A few solutions have been proposed to combine the divergent properties,
as mentioned above, in a single Ig molecule. For instance, a pentameric
IgM antibody with high complement activation capacity has been used to
successfully induce DR5 clustering via multivalent interaction, inducing
tumour regression in preclinical models98. An
alternative approach which takes advantage of Ig multimerisation, but
avoids IgM manufacturing issues, is the so called HexaBody technology.

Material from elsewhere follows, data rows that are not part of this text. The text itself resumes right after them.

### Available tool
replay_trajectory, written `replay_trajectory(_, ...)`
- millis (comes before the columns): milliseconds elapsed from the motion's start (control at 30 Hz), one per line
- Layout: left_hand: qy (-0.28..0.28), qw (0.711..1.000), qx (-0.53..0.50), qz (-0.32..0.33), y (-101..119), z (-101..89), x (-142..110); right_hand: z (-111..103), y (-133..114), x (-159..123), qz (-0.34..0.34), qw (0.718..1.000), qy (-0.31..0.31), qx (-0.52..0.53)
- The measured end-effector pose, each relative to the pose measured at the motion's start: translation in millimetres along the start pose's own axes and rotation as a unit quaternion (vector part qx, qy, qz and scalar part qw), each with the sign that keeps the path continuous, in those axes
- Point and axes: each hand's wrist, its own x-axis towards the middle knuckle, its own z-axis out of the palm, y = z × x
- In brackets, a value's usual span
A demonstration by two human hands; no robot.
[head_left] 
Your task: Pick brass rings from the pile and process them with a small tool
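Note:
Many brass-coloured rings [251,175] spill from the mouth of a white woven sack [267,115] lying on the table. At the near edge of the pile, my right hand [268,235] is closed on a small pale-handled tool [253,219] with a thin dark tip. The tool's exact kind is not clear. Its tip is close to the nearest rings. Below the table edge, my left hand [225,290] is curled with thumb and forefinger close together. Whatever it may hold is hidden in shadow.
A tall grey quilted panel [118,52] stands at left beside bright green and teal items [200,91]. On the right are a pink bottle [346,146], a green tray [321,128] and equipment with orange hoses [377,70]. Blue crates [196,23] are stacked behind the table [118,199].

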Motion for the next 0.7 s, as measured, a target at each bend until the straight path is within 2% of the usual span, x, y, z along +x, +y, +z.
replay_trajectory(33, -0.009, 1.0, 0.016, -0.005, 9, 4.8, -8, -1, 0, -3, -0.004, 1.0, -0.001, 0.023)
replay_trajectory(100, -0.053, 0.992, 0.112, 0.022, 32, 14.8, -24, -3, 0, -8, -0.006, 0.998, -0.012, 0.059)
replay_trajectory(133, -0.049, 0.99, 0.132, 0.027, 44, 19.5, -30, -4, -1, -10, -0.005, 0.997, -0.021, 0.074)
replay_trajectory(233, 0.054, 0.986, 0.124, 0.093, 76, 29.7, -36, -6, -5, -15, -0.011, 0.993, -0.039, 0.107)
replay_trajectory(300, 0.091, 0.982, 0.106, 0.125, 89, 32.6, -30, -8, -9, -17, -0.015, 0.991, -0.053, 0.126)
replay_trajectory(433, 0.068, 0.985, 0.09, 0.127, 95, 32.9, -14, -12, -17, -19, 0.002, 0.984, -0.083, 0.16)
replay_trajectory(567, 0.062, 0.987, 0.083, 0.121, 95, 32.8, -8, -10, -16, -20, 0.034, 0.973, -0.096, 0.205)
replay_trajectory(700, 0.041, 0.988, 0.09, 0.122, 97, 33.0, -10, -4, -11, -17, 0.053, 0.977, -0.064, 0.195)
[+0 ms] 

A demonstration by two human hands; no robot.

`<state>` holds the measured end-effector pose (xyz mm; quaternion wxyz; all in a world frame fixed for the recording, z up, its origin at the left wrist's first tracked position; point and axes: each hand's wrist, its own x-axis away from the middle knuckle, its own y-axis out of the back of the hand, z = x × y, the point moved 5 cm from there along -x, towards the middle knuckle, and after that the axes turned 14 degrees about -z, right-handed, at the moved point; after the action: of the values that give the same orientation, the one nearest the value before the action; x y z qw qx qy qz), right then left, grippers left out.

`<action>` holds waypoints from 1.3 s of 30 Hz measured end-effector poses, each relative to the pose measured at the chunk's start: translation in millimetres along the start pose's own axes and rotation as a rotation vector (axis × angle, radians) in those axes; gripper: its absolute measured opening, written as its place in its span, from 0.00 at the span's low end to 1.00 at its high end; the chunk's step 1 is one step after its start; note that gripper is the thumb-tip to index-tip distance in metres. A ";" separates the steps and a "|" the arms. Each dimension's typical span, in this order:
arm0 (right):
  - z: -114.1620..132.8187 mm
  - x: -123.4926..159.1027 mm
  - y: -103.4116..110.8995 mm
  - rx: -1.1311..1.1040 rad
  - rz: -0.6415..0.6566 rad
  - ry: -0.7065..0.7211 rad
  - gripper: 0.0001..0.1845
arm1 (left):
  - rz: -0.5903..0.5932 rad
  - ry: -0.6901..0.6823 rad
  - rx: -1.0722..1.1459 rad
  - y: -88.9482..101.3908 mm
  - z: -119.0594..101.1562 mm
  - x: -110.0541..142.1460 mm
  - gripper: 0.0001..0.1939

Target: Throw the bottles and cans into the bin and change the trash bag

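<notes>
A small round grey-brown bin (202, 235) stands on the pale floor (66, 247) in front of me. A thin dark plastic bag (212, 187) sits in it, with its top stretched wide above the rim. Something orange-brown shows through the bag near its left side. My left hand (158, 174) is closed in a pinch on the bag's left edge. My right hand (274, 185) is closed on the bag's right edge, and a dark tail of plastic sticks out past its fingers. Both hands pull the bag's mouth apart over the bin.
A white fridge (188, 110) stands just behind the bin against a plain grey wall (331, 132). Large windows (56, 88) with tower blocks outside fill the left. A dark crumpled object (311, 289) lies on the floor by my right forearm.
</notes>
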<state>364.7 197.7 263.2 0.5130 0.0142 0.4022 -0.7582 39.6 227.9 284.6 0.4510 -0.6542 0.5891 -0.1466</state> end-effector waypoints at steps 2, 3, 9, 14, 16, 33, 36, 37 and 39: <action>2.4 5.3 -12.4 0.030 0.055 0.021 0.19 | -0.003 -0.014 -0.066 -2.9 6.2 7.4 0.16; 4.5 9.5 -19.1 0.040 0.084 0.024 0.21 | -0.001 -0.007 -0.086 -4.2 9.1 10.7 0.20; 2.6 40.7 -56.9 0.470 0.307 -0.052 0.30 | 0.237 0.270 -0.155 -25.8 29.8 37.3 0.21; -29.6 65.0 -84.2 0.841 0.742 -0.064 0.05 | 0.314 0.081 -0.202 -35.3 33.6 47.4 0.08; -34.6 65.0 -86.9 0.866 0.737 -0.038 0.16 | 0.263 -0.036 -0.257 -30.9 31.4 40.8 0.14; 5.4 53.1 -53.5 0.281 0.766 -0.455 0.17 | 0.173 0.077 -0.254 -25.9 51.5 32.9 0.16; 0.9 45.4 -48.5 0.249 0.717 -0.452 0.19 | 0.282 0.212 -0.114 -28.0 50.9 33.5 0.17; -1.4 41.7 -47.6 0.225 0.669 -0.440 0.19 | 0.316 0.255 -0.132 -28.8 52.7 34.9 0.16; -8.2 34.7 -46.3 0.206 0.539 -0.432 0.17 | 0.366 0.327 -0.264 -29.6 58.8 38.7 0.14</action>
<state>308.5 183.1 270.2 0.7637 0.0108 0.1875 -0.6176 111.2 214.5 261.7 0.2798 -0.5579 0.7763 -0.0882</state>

It is based on a single point mutation (E430G) in the Fc domain of IgG1
that enhances Fc-Fc interactions upon binding to membrane-bound
targets99. Consequently, these antibodies have a
strong tendency to form hexamers on the target cell, ultimately leading
to both high agonistic activity and improved CDC100. A
combination of different HexaBodies targeting two different epitopes on
DR5 is currently in an early clinical testing (NCT03576131). Given this
enhanced complement activation of HexaBodies, this antibody form could
furthermore be attractive whenever tumour cell lysis is intended, such
as for classical tumour antigen-targeting antibodies, such as anti-CD20;
suggesting for the design of an entirely novel type of tumour
antigen-targeting antibodies.
In addition to HexaBodies, a highly agonistic anti-4-1BB recombinant Ig
with potent Fc-effector function was achieved by combining human IgG2
CH1 and hinge locked in B conformation, with murine IgG2a CH2 and CH3
(the IgG subclass with the highest A/I ratio in the
mouse)97. In mice, tumour treatment with this chimeric
construct induced both Teff stimulation in lymph nodes (strong 4-1BB
agonism) and Fc-mediated Treg depletion within tumours, leading to
increased intra-tumoural Teff/Treg ratio and enhanced survival compared
to a wild-type mIgG2a construct97. By analogy with the
mouse example, a chimera of hIgG2(B) and hIgG1 might be applicable in
humans.
In conclusion, important breakthroughs have been made in the design of
TNFR agonistic antibodies by making their activity FcγR independent. It
is precisely the FcγR independency that may overcome initial problems
seen in the clinic such as severe toxicity and modest efficacy. However,
the contribution of Fc-mediated cell-depletion to the therapeutic
efficacy represents an important consideration for the optimal design of
a specific agonistic antibody (fig.4c ).